Department of Biomedical Engineering, Georgia Institute of Technology and Emory University, Atlanta, Georgia, United States of America.
PLoS Comput Biol. 2021 Mar 16;17(3):e1008804. doi: 10.1371/journal.pcbi.1008804. eCollection 2021 Mar.
With the rapid advances of various single-cell technologies, an increasing number of single-cell datasets are being generated, and the computational tools for aligning the datasets which make subsequent integration or meta-analysis possible have become critical. Typically, single-cell datasets from different technologies cannot be directly combined or concatenated, due to the innate difference in the data, such as the number of measured parameters and the distributions. Even datasets generated by the same technology are often affected by the batch effect. A computational approach for aligning different datasets and hence identifying related clusters will be useful for data integration and interpretation in large scale single-cell experiments. Our proposed algorithm called JSOM, a variation of the Self-organizing map, aligns two related datasets that contain similar clusters, by constructing two maps-low-dimensional discretized representation of datasets-that jointly evolve according to both datasets. Here we applied the JSOM algorithm to flow cytometry, mass cytometry, and single-cell RNA sequencing datasets. The resulting JSOM maps not only align the related clusters in the two datasets but also preserve the topology of the datasets so that the maps could be used for further analysis, such as clustering.

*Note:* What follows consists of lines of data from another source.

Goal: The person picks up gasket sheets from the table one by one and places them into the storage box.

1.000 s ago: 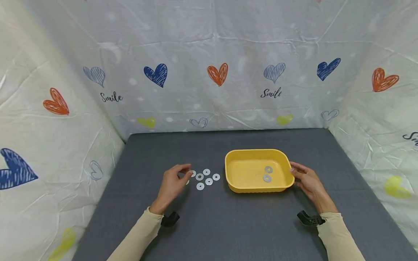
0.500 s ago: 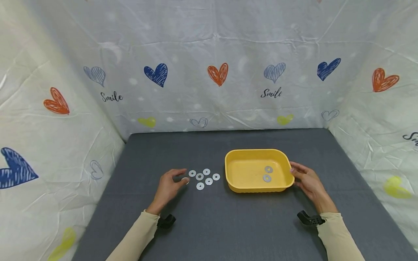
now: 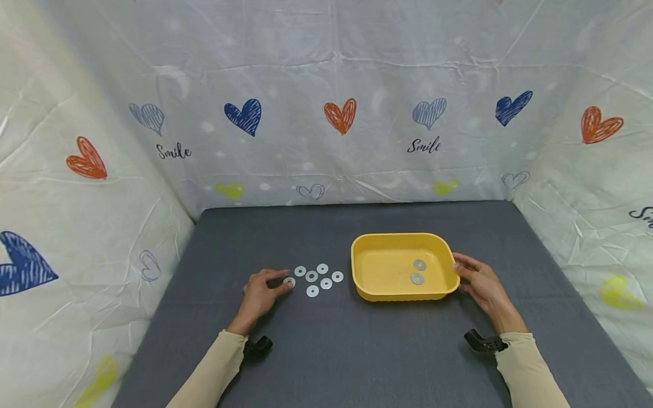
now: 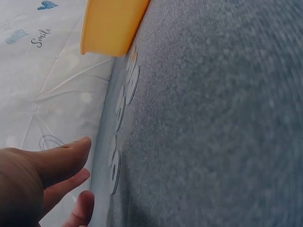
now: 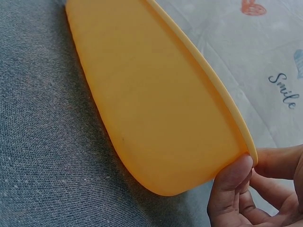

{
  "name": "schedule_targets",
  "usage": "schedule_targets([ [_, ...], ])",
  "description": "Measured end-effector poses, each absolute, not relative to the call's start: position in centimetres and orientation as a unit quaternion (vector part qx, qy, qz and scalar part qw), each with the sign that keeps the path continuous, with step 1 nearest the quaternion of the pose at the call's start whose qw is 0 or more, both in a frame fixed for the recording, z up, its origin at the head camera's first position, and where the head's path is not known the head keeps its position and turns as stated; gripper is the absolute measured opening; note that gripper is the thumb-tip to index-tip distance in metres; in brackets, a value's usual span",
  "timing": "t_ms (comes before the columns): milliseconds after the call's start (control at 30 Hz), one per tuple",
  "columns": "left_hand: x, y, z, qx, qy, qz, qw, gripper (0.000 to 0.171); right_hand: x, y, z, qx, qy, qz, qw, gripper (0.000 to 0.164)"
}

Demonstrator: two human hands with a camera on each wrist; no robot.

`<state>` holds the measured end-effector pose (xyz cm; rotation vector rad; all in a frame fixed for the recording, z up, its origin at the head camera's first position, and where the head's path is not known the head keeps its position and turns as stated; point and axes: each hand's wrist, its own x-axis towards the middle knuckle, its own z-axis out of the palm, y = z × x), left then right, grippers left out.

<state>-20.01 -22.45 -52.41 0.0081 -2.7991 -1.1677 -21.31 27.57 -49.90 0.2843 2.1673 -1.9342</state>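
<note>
Several flat metal washers [image 3: 312,276] lie loosely grouped on the dark cloth. Beside the leftmost washer [image 3: 289,281] is my left hand [image 3: 259,296], thumb and forefinger parted at its edge. In the left wrist view the fingertips [image 4: 78,153] stand apart with nothing between them, close to the nearest washer [image 4: 115,172]. A yellow plastic tray [image 3: 390,296] sits right of the group, with two washers [image 3: 417,278] on its floor. My right hand [image 3: 483,289] pinches the tray's right end by the rim, its thumb [image 5: 232,177] against the outer wall.
Dark grey cloth [image 3: 357,351] covers the table. A pale curtain [image 3: 377,73] printed with hearts hangs behind it and along both sides. Black straps [image 3: 484,342] with dark devices are worn on both wrists.
My left hand has drawn back left, with the washers at the left of the group now uncovered. The right hand and the tray have stayed in place.
</note>
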Motion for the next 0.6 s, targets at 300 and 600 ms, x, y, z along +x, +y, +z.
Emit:
schedule_targets([
  [300,-19.9,-22.5,-53.3,0.020,-0.929,-0.365,0.060,0.040,-21.2,27.6,-50.0,0.099,0.738,-0.658,0.115,0.055],
  [600,-19.9,-22.4,-53.6,0.020,-0.932,-0.355,0.067,0.040,-21.2,27.7,-49.9,0.094,0.735,-0.661,0.117,0.055],
])
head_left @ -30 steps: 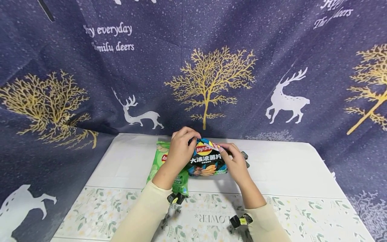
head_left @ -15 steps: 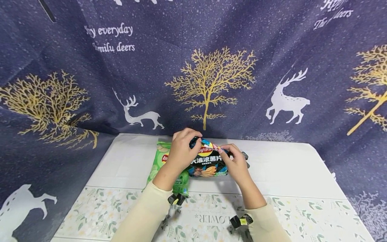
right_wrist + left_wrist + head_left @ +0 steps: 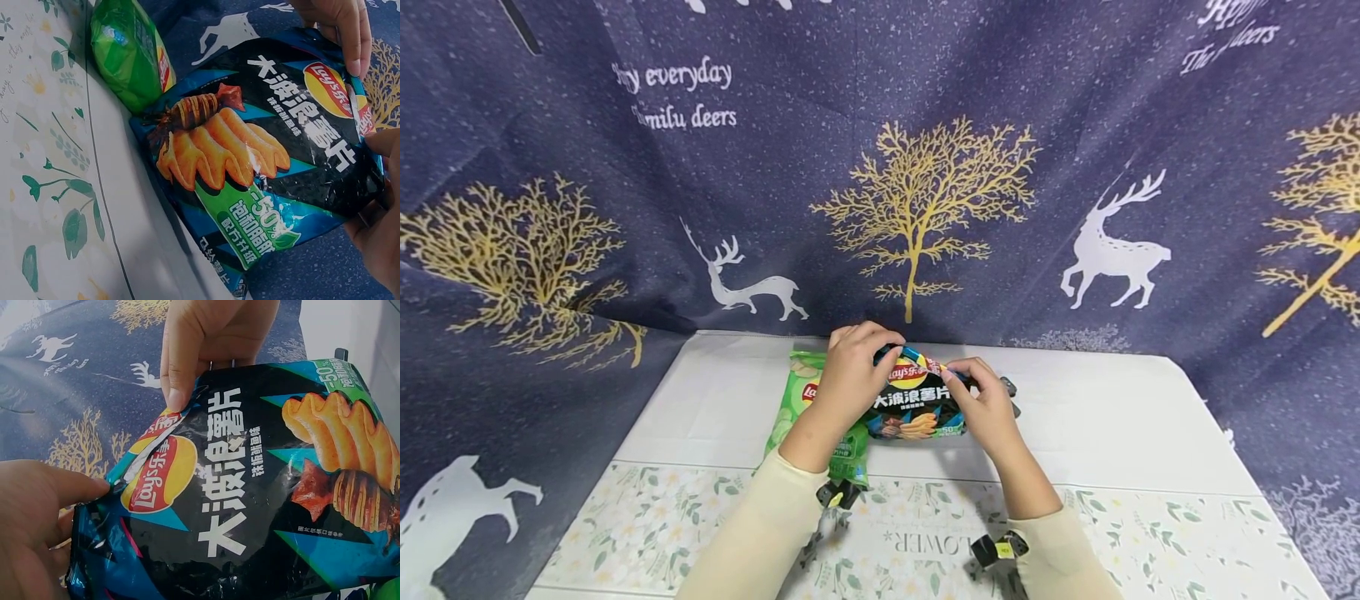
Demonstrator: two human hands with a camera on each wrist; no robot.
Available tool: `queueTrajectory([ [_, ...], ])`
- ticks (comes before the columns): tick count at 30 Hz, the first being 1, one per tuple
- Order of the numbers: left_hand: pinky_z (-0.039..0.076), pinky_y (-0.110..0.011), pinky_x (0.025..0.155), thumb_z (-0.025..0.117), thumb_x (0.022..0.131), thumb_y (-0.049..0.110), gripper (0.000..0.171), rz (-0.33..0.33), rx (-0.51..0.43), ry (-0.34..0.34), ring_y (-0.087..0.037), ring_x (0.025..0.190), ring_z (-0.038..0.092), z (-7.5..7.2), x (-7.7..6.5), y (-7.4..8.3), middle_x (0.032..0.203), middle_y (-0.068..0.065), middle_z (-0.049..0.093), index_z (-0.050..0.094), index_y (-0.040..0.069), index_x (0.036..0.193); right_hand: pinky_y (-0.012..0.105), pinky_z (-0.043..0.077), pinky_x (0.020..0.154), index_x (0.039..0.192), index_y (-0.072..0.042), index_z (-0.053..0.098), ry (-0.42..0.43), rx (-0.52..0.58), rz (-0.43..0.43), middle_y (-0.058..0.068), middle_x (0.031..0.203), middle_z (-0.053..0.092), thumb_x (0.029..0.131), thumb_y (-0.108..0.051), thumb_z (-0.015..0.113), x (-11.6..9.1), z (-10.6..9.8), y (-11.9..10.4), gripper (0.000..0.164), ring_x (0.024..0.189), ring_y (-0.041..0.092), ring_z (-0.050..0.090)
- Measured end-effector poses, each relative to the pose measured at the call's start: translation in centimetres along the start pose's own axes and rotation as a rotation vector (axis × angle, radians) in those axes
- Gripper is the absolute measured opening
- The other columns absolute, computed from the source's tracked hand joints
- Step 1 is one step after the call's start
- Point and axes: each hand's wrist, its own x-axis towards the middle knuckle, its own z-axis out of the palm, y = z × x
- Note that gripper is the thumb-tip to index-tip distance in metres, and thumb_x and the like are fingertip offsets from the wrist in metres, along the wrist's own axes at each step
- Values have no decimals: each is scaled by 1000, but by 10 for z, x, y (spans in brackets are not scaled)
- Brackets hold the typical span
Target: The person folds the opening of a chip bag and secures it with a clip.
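A black and blue potato chip bag (image 3: 917,404) with a red and yellow logo stands near the back of the table, its printed front facing me. My left hand (image 3: 853,367) pinches its upper left corner between thumb and fingers. At the upper right, my right hand (image 3: 985,404) grips the edge, thumb on the front, other fingers behind. A pale silvery edge runs across the top by the logo, between both thumbs, as the left wrist view shows on the chip bag (image 3: 231,481). A green chip bag (image 3: 788,408) lies on the left, partly hidden beneath my left forearm.
The white table (image 3: 1112,417) has a floral printed band (image 3: 1172,533) along its near part. Right behind it hangs a dark blue cloth (image 3: 760,192) with deer and golden trees. A small dark object (image 3: 1009,386) shows just past my right hand.
My left hand has shifted slightly right with its corner of the chip bag. The bag's top edge bent forward over the logo, then partly back. The right hand and the green bag have stayed put.
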Motion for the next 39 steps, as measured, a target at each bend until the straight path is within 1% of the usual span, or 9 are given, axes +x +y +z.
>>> queueTrajectory([
  [7, 41, -48, 107, 71, 96, 21, 14, -7, -2, 4, -21, 101, 68, 0, 0, 0, 102, 1, 71, 77, 17, 107, 28, 48, 93, 109, -13, 72, -22, -19, 19, 1, 112, 70, 101, -30, 63, -1, -1, 0, 21, 106, 12, 59],
  [13, 42, -48, 106, 71, 96, 21, 15, -3, -6, 10, -21, 99, 68, 1, 0, 0, 101, 0, 71, 78, 15, 107, 35, 49, 96, 111, -13, 71, -31, -13, 29, 3, 115, 70, 101, -30, 63, -1, -1, 0, 21, 110, 15, 60],
  [16, 42, -48, 105, 71, 96, 21, 14, -3, -7, 13, -22, 99, 68, 1, 0, 0, 101, 1, 71, 78, 15, 106, 35, 50, 94, 111, -14, 71, -30, -19, 34, 2, 116, 70, 101, -32, 63, -1, -1, 0, 21, 109, 15, 61],
  [22, 42, -47, 105, 71, 96, 20, 13, 1, -3, 14, -20, 99, 68, 2, 0, 0, 100, 1, 71, 78, 17, 106, 33, 49, 92, 112, -15, 71, -20, -10, 47, 3, 115, 71, 100, -34, 64, -2, -2, -2, 23, 104, 16, 61],
  [27, 42, -47, 105, 71, 96, 20, 13, 3, -9, 10, -21, 99, 68, 2, 0, 0, 101, 1, 71, 78, 16, 106, 32, 48, 94, 117, -11, 70, -12, -5, 67, 7, 110, 71, 104, -31, 58, -1, -4, -1, 27, 102, 14, 60],
  [31, 42, -47, 105, 71, 96, 20, 13, 2, -11, 8, -21, 100, 68, 2, 1, 1, 101, 1, 71, 78, 16, 106, 24, 47, 93, 123, -9, 68, -1, -11, 95, 11, 109, 72, 105, -26, 55, 2, -8, -1, 27, 100, 8, 60],
  [35, 42, -47, 105, 71, 96, 19, 12, 6, -6, 10, -21, 100, 68, 2, 1, 2, 101, 1, 71, 78, 15, 105, 15, 48, 88, 124, -2, 67, 9, -8, 104, 16, 113, 72, 105, -18, 55, 1, -15, -18, 27, 97, 2, 61],
  [38, 41, -47, 105, 71, 96, 18, 12, 9, -7, 9, -22, 101, 68, 2, 1, 2, 101, 1, 71, 78, 14, 105, 12, 48, 85, 123, 2, 66, 11, -2, 92, 19, 114, 73, 105, -14, 55, -1, -20, -31, 27, 95, 0, 62],
  [39, 41, -47, 106, 71, 96, 18, 12, 10, -8, 8, -22, 101, 68, 2, 1, 1, 101, 1, 71, 78, 14, 105, 12, 47, 85, 123, 3, 66, 11, 3, 91, 20, 115, 73, 105, -14, 55, -1, -21, -31, 27, 95, 1, 62],
])
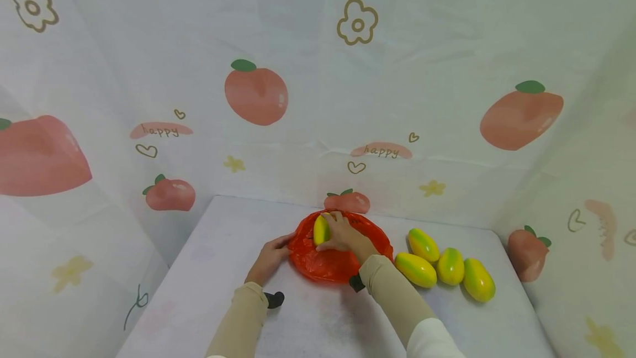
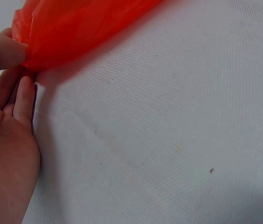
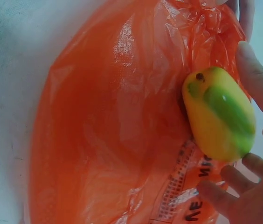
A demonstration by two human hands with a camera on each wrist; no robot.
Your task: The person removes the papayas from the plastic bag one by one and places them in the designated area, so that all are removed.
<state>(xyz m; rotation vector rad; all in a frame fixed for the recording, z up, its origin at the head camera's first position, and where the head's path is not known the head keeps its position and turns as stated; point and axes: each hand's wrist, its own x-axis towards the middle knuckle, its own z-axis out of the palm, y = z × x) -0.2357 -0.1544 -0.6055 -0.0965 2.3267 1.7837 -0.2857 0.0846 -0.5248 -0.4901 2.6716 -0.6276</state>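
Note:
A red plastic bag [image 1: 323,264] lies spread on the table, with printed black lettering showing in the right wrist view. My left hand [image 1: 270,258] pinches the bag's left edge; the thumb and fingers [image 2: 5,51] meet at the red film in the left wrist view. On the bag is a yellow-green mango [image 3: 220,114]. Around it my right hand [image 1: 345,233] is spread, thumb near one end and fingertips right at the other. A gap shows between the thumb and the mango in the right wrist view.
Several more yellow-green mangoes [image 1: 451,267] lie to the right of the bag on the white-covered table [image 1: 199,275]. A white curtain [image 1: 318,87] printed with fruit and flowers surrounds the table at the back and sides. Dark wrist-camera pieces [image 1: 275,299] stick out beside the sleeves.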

随着各种单细胞技术的快速发展,越来越多的单细胞数据集正在生成,用于对齐数据集的计算工具变得至关重要,这些数据集使后续的集成或元分析成为可能。通常,由于数据的内在差异,如测量参数的数量和分布,不同技术的单细胞数据集不能直接组合或串联。即使是由同一技术生成的数据集,通常也会受到批次效应的影响。对齐不同数据集并识别相关簇的计算方法对于大规模单细胞实验中的数据集成和解释将非常有用。我们提出的算法称为 JSOM,是自组织图的一种变体,通过构建两个共同根据两个数据集演变的图谱(数据集的低维离散表示),对齐包含相似簇的两个相关数据集。在这里,我们将 JSOM 算法应用于流式细胞术、质谱流式细胞术和单细胞 RNA 测序数据集。生成的 JSOM 图谱不仅对齐了两个数据集的相关簇,而且还保留了数据集的拓扑结构,以便可以对图谱进行进一步分析,如聚类。